Maciek zwrócił mi uwagę, że nie jest to jedyny wiersz Frosta, po którym można się domyślać, że on się zastanawia, czy by się dzisiaj nie obwiesić, choć wcale tego nie rozgłasza. Nie robi scen, a już w żadnym razie nie ma u niego scen dantejskich. Z rzeczy dantejskich bierze tercynę i to mu wystarcza. Ten typ tak ma. Nawet to ode mnie pochodzące, że najsmutniejszą z dzielnic czy ulic przemierzył CAŁO (a nie całą, choć się to narzucało), jest (nad)interpretacją – oby choć w części usprawiedliwioną i oby nie tylko rymem.

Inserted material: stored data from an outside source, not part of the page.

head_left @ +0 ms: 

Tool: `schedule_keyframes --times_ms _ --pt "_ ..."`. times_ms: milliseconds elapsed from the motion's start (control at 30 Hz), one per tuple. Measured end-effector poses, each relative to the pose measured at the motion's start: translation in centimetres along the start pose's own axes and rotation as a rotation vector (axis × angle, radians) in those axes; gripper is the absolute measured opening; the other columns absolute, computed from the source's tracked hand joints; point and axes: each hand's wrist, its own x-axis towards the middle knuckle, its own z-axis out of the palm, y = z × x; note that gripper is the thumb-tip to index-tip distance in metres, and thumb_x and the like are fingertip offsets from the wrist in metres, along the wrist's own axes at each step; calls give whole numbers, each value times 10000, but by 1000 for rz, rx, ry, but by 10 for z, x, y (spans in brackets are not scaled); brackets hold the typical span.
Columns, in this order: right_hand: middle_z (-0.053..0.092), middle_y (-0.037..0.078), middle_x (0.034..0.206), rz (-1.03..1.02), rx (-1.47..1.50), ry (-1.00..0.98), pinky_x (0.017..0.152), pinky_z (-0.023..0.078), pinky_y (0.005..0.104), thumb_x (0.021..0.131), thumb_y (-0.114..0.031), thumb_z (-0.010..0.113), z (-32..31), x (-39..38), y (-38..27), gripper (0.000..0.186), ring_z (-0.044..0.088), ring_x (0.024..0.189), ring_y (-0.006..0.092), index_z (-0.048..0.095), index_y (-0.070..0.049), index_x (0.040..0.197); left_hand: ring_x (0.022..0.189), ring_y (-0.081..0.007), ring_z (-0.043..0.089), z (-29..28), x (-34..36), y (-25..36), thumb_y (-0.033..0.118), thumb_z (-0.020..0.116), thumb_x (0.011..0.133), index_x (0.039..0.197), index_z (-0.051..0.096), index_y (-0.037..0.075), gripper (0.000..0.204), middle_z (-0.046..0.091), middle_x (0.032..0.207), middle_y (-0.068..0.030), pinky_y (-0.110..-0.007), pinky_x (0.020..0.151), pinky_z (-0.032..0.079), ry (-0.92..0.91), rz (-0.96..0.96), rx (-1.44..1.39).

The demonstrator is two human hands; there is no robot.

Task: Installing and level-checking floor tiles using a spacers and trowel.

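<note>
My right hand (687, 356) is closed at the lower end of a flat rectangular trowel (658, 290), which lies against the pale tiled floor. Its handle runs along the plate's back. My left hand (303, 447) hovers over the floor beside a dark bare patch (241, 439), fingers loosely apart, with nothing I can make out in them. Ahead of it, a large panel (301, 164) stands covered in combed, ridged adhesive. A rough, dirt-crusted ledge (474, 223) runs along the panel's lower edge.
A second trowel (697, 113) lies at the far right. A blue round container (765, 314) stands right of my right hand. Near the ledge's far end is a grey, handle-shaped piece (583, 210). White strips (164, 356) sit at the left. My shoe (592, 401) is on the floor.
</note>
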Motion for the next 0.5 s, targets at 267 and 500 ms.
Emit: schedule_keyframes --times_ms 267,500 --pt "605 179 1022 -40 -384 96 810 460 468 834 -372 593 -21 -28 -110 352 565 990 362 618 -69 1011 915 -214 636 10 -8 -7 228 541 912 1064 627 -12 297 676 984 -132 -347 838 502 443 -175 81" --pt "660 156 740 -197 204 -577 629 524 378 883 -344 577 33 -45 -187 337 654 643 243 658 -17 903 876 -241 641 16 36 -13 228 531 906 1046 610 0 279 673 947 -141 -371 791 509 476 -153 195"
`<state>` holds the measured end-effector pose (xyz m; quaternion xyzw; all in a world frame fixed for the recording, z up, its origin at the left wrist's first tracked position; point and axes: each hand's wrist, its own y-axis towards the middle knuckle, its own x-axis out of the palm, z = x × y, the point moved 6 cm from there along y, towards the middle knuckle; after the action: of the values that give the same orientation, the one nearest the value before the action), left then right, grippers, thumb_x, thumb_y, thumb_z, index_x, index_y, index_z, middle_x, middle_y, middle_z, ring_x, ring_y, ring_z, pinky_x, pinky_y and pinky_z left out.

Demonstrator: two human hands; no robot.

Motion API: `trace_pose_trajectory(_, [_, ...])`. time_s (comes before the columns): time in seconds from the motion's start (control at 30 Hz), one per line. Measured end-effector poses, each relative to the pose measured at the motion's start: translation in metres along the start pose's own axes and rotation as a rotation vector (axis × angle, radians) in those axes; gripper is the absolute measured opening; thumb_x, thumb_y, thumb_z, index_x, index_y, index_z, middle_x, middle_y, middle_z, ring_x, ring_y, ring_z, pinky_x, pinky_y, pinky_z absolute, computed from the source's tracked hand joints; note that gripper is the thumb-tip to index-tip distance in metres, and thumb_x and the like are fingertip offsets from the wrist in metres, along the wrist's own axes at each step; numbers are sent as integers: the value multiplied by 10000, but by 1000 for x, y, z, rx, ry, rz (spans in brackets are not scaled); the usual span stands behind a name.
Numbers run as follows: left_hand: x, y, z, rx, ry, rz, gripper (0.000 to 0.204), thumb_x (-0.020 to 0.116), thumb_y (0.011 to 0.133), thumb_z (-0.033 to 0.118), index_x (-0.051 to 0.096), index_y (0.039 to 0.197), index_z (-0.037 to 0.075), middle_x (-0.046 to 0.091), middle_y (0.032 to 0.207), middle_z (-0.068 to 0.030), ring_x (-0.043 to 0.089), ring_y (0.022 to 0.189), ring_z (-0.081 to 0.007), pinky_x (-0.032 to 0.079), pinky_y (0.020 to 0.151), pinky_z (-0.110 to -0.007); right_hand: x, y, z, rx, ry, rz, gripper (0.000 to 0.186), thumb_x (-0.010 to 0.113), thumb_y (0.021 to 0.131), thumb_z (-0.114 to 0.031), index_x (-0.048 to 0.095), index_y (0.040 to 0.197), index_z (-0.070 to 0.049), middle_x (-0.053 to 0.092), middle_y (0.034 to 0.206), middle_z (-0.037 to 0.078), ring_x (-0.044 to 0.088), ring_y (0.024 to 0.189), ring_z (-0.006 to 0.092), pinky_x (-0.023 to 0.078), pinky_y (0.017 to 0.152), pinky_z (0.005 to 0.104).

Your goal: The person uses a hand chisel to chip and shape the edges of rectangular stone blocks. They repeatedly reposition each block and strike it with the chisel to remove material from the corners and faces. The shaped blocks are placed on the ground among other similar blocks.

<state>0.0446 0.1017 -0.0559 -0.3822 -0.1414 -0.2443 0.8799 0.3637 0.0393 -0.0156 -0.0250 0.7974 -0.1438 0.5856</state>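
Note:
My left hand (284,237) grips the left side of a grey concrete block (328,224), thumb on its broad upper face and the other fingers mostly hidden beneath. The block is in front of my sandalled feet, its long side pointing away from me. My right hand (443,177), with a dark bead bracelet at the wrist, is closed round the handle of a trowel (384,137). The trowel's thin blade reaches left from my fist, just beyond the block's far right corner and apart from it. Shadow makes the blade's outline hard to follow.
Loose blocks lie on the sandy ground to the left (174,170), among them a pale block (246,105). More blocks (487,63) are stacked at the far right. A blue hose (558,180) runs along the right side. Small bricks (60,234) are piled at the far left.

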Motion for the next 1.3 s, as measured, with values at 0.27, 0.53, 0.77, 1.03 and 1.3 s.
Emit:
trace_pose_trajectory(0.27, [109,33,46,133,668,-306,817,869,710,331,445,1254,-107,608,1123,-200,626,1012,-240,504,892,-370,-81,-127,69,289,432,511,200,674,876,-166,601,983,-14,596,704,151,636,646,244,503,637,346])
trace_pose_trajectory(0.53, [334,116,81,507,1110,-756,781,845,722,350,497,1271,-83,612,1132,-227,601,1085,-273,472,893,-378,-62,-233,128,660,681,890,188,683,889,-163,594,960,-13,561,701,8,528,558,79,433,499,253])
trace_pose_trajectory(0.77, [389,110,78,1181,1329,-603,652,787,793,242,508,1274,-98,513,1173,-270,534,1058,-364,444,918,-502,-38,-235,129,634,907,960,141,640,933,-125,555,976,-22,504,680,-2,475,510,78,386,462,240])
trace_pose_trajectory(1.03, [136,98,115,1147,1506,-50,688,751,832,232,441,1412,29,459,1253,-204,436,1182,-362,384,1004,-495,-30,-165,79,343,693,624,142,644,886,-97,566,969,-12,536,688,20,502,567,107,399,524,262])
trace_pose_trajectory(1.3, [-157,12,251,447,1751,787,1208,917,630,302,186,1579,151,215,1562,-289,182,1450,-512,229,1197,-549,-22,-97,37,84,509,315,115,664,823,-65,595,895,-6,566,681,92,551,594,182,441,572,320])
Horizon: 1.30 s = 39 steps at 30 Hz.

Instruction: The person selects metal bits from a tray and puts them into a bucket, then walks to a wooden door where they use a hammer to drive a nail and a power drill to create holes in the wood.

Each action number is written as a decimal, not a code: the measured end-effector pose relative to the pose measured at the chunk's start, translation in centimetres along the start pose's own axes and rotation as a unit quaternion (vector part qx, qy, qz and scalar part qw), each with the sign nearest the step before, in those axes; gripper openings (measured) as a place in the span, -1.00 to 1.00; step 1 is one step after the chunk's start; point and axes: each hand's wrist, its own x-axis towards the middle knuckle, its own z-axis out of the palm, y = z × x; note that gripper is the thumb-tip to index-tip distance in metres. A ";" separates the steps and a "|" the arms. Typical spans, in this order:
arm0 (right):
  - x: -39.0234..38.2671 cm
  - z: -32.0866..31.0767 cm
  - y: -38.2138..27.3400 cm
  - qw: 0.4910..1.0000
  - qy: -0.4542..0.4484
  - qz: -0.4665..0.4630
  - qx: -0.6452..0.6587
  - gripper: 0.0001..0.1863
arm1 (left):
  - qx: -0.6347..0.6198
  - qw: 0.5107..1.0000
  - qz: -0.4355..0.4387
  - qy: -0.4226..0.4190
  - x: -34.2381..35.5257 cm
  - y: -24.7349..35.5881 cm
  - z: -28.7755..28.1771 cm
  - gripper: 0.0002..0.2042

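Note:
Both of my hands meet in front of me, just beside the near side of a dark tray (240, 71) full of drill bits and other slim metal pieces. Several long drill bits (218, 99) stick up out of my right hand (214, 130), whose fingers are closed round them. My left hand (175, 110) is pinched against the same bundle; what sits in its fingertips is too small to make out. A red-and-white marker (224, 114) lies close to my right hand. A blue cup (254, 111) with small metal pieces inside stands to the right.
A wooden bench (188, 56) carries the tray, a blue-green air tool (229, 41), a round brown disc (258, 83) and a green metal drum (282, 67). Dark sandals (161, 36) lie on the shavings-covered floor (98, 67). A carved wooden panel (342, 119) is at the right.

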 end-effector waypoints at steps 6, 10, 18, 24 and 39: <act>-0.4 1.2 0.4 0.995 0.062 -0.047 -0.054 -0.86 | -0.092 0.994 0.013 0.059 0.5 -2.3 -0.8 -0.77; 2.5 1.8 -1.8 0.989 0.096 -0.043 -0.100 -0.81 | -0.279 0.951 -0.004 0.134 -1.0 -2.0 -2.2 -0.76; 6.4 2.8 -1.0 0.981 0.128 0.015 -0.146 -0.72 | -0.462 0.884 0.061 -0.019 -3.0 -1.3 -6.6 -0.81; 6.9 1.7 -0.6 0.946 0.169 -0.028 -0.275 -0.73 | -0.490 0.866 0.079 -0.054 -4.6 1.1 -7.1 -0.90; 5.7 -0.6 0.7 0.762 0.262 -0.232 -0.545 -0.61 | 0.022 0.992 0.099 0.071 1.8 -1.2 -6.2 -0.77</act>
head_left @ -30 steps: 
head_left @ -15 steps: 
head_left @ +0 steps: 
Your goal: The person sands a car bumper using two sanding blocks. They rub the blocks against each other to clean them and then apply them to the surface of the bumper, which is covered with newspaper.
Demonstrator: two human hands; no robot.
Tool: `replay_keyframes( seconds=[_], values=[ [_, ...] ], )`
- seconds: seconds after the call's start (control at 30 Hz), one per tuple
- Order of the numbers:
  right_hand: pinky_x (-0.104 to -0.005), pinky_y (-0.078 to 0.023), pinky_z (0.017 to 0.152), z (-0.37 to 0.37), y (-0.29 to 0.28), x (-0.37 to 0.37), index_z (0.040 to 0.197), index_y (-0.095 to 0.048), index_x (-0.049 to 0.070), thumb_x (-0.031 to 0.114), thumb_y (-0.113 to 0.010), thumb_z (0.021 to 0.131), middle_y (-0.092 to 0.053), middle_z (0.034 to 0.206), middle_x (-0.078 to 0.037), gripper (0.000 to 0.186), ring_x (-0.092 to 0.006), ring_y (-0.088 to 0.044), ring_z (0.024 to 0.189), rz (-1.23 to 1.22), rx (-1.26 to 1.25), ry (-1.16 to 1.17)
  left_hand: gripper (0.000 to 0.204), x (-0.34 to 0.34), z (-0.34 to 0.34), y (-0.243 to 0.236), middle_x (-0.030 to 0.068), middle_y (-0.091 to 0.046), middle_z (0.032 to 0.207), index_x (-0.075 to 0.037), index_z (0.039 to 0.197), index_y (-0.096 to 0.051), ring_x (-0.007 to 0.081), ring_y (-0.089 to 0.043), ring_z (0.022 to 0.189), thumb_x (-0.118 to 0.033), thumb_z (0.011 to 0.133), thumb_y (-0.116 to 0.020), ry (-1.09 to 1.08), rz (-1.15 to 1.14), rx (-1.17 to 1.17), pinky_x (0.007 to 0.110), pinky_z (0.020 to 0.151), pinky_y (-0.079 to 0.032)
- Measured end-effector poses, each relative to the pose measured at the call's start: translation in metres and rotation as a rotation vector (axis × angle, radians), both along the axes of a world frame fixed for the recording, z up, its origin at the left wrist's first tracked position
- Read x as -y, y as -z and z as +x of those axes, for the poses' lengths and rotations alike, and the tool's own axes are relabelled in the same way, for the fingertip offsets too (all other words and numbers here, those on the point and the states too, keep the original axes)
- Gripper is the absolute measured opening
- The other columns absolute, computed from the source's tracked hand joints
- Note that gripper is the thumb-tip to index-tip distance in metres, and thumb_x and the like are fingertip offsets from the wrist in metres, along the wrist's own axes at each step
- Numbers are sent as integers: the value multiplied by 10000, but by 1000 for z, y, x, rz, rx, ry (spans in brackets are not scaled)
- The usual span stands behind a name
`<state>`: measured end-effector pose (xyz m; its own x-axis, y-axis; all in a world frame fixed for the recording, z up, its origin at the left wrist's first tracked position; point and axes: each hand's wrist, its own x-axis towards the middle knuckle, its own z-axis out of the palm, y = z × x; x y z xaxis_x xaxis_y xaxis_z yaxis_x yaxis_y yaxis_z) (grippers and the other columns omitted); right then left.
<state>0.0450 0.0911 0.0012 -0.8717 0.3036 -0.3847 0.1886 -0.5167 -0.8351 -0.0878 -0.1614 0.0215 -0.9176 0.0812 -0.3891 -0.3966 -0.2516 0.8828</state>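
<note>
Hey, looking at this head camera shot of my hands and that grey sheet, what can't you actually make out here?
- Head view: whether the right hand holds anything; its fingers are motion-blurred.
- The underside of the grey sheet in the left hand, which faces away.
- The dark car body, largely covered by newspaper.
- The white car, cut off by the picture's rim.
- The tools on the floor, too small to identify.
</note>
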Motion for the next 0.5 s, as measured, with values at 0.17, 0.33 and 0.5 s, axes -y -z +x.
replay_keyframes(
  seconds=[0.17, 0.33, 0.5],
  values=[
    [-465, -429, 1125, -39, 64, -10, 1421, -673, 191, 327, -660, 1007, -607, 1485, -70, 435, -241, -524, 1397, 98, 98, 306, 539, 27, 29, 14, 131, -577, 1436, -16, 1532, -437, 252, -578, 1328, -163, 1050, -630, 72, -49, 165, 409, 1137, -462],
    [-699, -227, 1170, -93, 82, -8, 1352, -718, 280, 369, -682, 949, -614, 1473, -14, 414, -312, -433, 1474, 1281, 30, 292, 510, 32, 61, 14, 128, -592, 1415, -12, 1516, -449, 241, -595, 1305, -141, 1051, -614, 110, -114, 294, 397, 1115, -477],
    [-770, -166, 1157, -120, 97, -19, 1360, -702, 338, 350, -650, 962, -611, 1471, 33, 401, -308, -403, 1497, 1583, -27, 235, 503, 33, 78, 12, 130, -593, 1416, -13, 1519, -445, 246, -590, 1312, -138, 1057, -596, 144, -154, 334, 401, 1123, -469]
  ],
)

Samotne chodzenie nocą po mieście jest w przypadku Frosta samotne ekstremalnie. „One” w otwierającym wiersz „I have been one” oznacza po prostu kogoś, ale może też znaczyć kogoś jedynego. Dlatego przekładu Ludmiły Marjańskiej, na którego początku narrator przedstawia się jako jeden z tych, którzy poznali noc, właściwie nie przeczytałem; mogłem tylko przelecieć oczami, od początku napełniony niezgodą.

Bo tu wszelka wspólnota jest niemożliwa. Wychodzi człowiek w noc taki, jakim go Pan Bóg stworzył, znaczy się z gołą głową, bez parasola i w podniszczonym obuwiu. I najgorsza jest wtedy obojętność świata. Że tak naprawdę ten policyjny cieć pyta całkowicie obojętnie, co wy tutaj robicie, obywatelu, w taką pogodę; nawet jego nieuprzejmość jest zawodowa. Że jak ktoś gdzieś krzyknie, to nie będzie to ani „Wróć do mnie, Robercie!”, ani „Nie waż się wracać, bydlaku!”, tylko krzyk cudzy, nie do nas adresowany, może nawet nieprzeznaczony dla naszych uszu. Czuje się człowiek niezręcznie, jakby podsłuchiwał albo kradł ten krzyk komuś.

Oczywiście ta „najgorsza” obojętność świata to najlepsze, co może nas spotkać. Czas nie jest sprzymierzeńcem ani wrogiem, nie goi ran, ale też ich nie rozjątrza. Jest tylko i aż świadectwem Wielkiej Neutralności zachowywanej przez kosmos, którego nic nie rusza. Co ja Wam zresztą będę tłumaczył. Frosta przetłumaczyłem i niech to wystarczy. ©

ROBERT FROST

Obeznany z nocą

Jestem kimś dobrze obeznanym z nocą.
Lało, gdy wyszedłem i gdy wracałem – lało.
Byłem tam, gdzie światła brzegi miasta złocą.

Najsmutniejszą z dzielnic przemierzyłem cało.
Spuściłem wzrok, mijając stróża na obchodzie,
bo niczego wyjaśniać już mi się nie chciało.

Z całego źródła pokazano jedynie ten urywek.